The other man's expression was bleak as the winter night. Slowly he nodded his head. "He won't bother with the castles or the cities. He won't try sieges in winter. He's going to force our corans out by making war on the villages and the temples. As he did at Aubry."
"As he did at Aubry," echoed Blaise.
"Shall we ride, then?" asked Fulk de Savaric. "You wanted one battle, Blaise. It looks as if you might get it, but it will be in Arbonne."
"Of course it will," said the duke of Talair with savage irony. "It is warmer there, isn't it? The sun shines, even in winter. If you go far enough south there's no snow at all. You can even catch the scent of the sea."
"Through the smoke," said Blaise shortly. "Let's go."
They left two hundred of Fulk's men to hold Garsenc Castle and to spread word as best they could that they were there. The rest of their company set out that same night in the fog and the cold on the long road back to the mountains.

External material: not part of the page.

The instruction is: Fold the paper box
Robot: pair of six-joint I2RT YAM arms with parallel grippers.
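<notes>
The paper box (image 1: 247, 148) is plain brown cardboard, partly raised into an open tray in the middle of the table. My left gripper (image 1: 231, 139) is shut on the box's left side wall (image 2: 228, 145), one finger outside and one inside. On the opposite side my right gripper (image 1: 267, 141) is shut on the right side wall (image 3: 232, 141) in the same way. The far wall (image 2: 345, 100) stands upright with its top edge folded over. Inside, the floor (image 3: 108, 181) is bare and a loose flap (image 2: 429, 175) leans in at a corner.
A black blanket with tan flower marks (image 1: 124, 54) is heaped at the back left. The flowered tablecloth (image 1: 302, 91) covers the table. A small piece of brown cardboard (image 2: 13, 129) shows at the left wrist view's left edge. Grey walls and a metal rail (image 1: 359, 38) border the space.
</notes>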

At one point during the night the mist finally began to lift and they caught a glimpse through tattered windblown clouds of white Vidonne low in the west before morning came.
CHAPTER 16
Roche the priest was in disgrace on Rian's Island in the sea. Someone foraging for winter firewood had smelled burning by a cove on the southern shoreline and had gone to investigate; the risk of the forests burning, though rather less in winter, was always real. A small fire-pit had been found, dug in the cold sand, covered with a flat slab of stone. Lifting the stone with a long branch revealed half a dozen lampfish grilling underneath.

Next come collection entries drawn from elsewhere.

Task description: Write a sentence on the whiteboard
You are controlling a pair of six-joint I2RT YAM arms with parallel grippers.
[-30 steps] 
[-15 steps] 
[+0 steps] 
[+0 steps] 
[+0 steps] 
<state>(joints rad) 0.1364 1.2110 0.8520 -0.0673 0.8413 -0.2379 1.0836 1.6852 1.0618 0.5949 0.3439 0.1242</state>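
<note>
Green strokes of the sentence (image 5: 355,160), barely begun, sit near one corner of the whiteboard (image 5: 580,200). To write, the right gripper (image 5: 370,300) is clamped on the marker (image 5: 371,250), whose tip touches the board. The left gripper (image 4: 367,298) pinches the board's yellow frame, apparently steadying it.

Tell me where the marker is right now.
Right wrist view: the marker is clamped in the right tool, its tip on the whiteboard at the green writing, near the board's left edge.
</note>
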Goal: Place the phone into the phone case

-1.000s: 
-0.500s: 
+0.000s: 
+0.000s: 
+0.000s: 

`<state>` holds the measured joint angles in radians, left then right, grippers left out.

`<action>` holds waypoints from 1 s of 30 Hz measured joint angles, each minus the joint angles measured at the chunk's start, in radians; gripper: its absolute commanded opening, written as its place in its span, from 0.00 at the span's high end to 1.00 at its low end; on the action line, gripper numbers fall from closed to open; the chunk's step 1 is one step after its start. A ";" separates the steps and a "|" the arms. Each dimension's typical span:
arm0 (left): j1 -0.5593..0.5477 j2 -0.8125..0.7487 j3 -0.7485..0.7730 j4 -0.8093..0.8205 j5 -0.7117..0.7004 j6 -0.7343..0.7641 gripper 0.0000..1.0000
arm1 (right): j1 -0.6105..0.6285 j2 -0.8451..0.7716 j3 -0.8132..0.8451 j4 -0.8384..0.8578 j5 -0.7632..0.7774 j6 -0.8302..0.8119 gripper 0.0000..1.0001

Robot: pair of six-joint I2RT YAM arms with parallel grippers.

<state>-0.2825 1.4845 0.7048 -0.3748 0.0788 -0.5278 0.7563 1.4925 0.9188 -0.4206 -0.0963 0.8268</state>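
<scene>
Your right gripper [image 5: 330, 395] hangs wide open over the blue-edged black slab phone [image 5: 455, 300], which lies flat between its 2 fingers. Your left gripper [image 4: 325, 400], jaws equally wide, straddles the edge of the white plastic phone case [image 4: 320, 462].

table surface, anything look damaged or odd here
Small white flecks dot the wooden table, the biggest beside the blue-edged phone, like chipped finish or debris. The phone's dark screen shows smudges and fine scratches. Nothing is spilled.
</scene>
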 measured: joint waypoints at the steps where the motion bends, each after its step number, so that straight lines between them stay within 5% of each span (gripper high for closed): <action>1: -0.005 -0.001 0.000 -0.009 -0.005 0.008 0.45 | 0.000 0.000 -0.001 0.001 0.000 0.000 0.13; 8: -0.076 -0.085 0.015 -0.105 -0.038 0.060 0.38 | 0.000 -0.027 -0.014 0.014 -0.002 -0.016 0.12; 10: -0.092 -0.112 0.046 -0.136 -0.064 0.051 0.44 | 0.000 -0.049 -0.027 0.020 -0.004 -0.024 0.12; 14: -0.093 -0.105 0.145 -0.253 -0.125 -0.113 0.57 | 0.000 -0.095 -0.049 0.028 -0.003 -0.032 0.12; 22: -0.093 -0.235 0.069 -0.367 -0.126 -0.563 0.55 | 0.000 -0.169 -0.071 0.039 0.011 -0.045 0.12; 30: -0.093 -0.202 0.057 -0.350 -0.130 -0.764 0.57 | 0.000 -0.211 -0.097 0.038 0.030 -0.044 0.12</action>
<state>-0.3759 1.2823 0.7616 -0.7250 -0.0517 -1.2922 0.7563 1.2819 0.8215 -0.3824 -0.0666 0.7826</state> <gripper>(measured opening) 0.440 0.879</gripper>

Roche would have even tried to deny being the culprit, had he not been discovered moments later by the same interfering woodsman in a small shelter not far away, dozing in happy anticipation with a fishing line beside him and the smell of fish on his hands.

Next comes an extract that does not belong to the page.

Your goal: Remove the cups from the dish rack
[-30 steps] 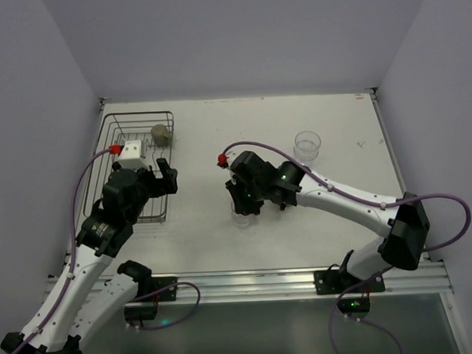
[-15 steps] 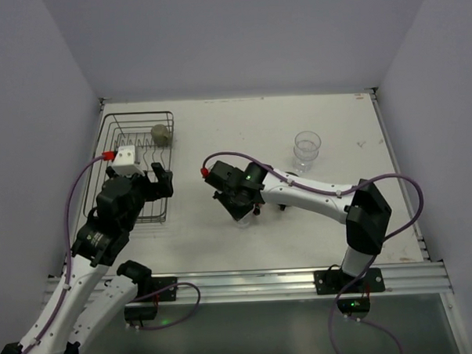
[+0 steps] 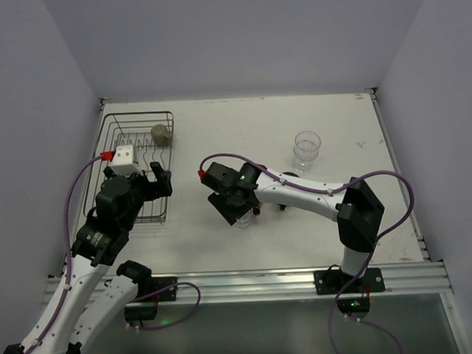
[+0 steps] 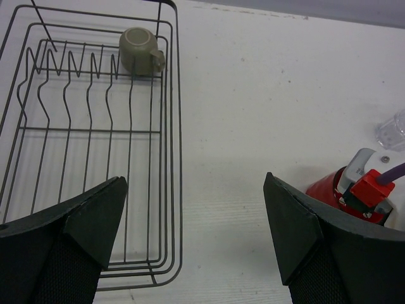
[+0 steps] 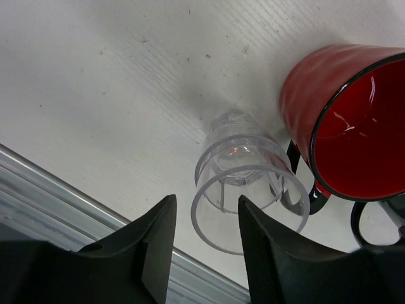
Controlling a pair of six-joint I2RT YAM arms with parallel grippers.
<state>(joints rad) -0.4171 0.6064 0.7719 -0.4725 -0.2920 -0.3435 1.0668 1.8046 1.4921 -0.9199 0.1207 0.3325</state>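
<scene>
Right wrist view: a clear tumbler (image 5: 250, 180) is seen standing upright on the bench (image 5: 95, 76), unloaded from the rack. It is set hard beside a red mug (image 5: 345, 120), though whether the two touch cannot be told. Part of a dark mug (image 5: 380, 231) is caught at the frame's lower corner. A second tumbler (image 3: 307, 146) is placed well apart, farther back on the bench. One greyish-tan cup (image 4: 140, 50) is left in the dish rack (image 4: 172, 158), at its far end beside the prongs, mouth turned up toward the camera.

Setting the tumbler down is judged to be the step in hand. The right arm's fingers (image 5: 155, 253) are parted, with the tumbler's near wall between them and a gap shown on the outer side, so the glass is no longer pinched. The left arm's fingers (image 4: 82, 234) are spread wide over the near end of the rack, and nothing is held between them.

For the next move, a straight lift of the right arm is called for, since the thin, light glass could easily be tipped (and the red mug is close enough to be knocked). The tan cup could then be reached by the left arm, with the upright prongs to be avoided.
</scene>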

Awakened by an insolent prod of the woodsman's branch, he had stammered an offer to share his morning's secret catch under the mild winter sun while they looked out from the beach at the gentle swells of the sea. The woodsman was not moved, either by the idyllic setting nor even the succulent promise of lampfish. He was one of those depressingly pious fellows who left their homes after some night vision or other to come and serve the goddess on her island, labouring for the priests and priestesses, often becoming more sturdily attached to the doctrines and codes of conduct than the clergy were themselves.
It was fixed law, the woodsman pronounced with obdurate, finger-wagging satisfaction, that all fish and fowl around the shores of the island were interdicted to mortal men and women, sacred, he intoned virtuously, to holy Rian in her incarnation as protectress of the beasts.